▶ **WHAT YOU ARE ASKED TO DO**
In the data below, the answer is the run of lines from the line containing "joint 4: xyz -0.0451" through the line containing "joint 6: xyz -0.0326", both included; print it exactly and nothing else.

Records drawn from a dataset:
■ ■ ■ ■ ■ ■ ■

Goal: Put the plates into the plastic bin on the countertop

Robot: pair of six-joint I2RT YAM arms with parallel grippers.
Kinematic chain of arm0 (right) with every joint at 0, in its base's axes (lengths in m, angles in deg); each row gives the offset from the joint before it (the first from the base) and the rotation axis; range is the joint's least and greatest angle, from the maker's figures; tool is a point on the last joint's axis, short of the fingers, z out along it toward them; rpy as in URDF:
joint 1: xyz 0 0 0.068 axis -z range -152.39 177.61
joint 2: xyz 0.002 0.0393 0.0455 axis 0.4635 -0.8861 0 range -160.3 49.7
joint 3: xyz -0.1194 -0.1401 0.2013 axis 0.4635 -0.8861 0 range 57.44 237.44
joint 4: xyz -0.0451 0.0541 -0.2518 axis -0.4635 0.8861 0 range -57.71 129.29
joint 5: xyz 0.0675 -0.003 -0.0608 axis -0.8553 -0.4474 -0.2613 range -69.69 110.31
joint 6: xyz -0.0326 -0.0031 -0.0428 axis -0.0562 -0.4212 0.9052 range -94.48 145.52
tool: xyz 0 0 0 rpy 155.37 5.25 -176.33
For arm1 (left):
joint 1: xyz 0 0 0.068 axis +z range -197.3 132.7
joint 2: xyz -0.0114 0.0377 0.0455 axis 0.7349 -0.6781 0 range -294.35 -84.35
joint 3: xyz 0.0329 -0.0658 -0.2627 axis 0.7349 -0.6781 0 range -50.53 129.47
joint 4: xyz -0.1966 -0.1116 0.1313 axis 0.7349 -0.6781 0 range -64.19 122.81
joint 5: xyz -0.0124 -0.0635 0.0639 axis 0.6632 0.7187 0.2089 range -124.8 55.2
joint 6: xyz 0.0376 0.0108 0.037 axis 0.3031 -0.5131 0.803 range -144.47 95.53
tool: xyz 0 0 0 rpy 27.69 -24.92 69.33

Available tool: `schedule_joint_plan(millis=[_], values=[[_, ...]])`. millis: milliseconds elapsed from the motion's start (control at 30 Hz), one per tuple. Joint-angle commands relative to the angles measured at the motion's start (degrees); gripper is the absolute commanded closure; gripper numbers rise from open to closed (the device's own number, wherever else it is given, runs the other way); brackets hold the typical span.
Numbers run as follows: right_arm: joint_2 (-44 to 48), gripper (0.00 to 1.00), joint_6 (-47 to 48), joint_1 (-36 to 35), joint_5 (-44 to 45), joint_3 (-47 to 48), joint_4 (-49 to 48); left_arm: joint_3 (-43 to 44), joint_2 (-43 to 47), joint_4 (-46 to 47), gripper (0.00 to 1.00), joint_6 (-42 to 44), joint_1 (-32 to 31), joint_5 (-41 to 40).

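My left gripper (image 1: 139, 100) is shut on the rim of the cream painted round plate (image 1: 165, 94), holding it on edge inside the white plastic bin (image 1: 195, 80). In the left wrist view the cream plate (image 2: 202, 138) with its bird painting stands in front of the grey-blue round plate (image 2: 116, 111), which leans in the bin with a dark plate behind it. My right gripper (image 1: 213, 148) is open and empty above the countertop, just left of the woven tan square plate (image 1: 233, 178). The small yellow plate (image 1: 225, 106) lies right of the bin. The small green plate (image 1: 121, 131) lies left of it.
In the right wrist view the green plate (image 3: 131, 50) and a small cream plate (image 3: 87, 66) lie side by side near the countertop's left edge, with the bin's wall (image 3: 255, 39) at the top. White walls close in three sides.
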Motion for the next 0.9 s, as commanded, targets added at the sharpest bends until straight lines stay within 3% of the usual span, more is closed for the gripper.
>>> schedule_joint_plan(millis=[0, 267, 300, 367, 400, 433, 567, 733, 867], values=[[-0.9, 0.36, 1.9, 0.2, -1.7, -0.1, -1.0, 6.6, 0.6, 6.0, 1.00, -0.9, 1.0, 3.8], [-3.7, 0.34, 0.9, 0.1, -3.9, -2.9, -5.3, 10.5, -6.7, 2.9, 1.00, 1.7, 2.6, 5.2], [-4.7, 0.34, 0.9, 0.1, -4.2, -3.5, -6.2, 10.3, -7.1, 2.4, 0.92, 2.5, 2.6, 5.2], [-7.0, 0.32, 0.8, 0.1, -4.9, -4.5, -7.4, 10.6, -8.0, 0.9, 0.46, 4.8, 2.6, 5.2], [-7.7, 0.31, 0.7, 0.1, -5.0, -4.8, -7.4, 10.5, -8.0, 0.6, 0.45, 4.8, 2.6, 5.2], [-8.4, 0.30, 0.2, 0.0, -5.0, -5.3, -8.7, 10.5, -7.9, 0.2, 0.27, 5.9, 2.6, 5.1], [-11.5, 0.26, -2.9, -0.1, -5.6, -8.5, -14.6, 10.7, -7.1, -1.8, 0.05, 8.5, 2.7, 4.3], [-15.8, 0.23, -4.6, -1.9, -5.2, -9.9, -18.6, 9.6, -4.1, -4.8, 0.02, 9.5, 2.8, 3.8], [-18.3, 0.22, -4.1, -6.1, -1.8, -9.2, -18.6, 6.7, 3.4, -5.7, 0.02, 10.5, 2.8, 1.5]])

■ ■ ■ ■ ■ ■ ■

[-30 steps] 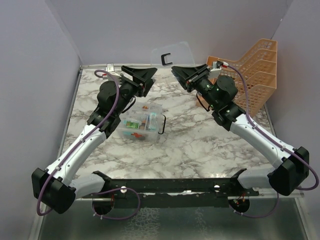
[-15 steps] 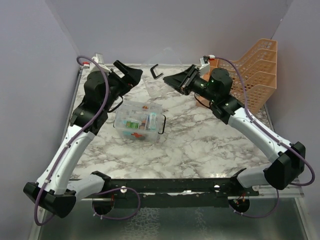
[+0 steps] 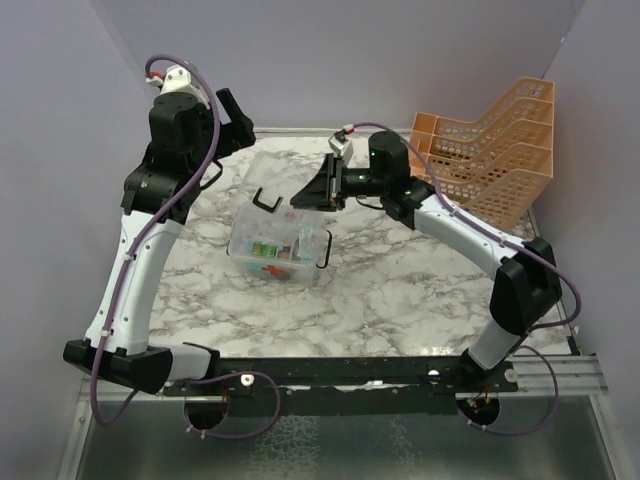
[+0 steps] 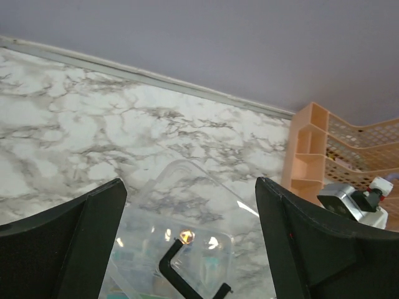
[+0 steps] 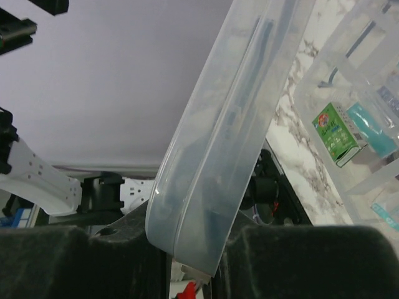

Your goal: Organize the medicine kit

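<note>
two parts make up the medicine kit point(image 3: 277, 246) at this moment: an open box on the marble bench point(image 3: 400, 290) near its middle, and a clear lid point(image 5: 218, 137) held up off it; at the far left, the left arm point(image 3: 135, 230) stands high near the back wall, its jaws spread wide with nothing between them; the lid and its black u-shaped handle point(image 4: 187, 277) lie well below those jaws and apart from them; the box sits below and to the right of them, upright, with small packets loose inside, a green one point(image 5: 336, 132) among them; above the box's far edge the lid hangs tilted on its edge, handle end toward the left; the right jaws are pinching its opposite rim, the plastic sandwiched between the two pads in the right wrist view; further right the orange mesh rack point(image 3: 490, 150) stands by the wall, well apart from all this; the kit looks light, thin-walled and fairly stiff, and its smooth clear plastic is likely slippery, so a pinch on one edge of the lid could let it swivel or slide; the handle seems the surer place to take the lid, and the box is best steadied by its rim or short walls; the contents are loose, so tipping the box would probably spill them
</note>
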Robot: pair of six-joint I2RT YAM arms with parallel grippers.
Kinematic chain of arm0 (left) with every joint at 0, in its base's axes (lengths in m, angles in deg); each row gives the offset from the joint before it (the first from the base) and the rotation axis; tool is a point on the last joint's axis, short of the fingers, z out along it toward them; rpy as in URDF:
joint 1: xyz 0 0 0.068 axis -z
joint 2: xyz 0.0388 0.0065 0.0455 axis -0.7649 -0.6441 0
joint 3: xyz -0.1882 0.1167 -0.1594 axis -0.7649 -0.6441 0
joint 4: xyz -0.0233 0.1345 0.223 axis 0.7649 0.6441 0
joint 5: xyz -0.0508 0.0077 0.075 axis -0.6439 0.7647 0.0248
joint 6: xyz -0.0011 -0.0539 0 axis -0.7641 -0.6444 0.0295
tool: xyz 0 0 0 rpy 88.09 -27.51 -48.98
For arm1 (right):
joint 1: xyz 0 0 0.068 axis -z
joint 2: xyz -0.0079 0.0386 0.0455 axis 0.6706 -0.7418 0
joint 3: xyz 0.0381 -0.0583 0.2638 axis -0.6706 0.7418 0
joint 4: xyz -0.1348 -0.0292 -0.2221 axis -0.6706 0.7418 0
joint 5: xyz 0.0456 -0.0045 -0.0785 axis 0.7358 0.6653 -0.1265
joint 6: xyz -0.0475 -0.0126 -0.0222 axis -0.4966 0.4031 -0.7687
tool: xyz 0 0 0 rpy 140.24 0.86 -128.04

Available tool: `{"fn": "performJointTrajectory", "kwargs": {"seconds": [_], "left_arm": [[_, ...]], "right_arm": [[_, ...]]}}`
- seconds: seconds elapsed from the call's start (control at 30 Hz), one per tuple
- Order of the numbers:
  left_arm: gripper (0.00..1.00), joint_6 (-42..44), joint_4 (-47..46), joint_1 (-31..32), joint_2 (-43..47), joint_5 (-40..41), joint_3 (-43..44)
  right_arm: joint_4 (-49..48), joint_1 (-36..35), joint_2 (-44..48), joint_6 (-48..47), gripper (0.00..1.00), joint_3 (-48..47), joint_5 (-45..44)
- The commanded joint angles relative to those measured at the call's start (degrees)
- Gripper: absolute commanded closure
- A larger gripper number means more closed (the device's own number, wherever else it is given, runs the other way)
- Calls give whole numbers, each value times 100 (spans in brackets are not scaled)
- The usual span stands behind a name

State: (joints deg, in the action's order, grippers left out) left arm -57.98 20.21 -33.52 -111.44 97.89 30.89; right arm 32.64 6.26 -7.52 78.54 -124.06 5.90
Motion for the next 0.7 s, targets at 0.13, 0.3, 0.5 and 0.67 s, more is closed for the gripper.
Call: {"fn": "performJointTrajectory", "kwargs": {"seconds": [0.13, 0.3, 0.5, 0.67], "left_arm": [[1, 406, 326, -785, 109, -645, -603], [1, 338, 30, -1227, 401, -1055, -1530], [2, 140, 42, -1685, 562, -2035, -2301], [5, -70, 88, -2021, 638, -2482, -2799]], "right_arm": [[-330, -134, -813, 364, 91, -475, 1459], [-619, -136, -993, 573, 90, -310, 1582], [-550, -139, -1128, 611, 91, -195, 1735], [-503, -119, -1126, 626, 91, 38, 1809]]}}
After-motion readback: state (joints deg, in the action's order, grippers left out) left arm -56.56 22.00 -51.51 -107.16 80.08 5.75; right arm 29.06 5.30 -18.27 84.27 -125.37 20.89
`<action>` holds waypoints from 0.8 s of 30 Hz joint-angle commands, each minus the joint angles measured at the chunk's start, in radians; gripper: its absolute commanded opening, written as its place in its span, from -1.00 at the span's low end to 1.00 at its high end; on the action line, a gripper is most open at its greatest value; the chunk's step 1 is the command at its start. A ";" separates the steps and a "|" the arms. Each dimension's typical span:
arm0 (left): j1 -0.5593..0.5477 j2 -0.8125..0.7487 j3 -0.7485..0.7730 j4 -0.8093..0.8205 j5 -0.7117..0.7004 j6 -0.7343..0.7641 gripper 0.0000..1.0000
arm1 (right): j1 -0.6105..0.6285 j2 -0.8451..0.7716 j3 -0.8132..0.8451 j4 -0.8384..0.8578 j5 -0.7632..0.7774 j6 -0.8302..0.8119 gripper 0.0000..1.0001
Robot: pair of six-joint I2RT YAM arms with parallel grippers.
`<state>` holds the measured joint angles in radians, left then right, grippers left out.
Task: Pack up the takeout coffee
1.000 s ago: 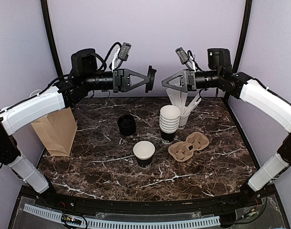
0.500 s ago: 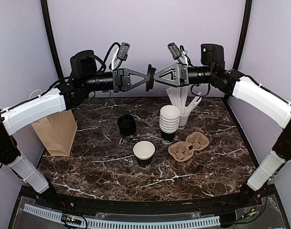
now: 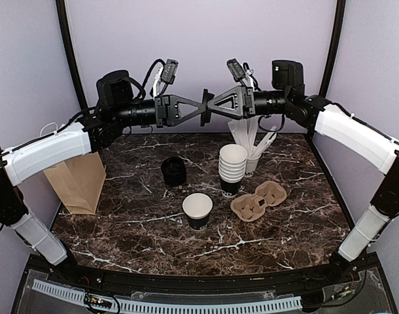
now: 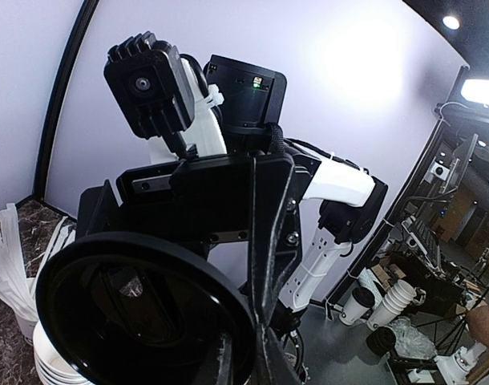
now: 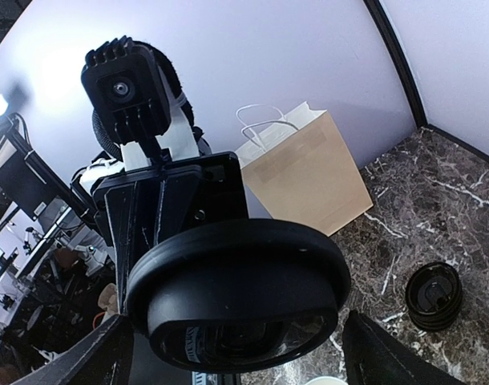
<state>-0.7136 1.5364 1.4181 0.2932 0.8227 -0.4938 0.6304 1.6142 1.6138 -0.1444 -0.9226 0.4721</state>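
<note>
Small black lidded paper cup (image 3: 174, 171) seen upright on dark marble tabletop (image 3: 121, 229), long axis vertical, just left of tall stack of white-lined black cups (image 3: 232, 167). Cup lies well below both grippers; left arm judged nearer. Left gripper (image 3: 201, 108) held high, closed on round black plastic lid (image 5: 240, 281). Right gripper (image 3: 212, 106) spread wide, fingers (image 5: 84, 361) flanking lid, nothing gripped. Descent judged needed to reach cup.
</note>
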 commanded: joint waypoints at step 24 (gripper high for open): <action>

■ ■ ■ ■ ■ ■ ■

▶ **WRITTEN ANSWER**
joint 4: xyz -0.0451 0.0541 -0.2518 axis -0.4635 0.8861 0 range -57.71 129.29
joint 5: xyz 0.0675 -0.003 -0.0608 axis -0.8553 -0.4474 -0.2613 range -69.69 110.31
joint 6: xyz -0.0326 -0.0031 -0.0428 axis -0.0562 -0.4212 0.9052 range -94.48 145.52

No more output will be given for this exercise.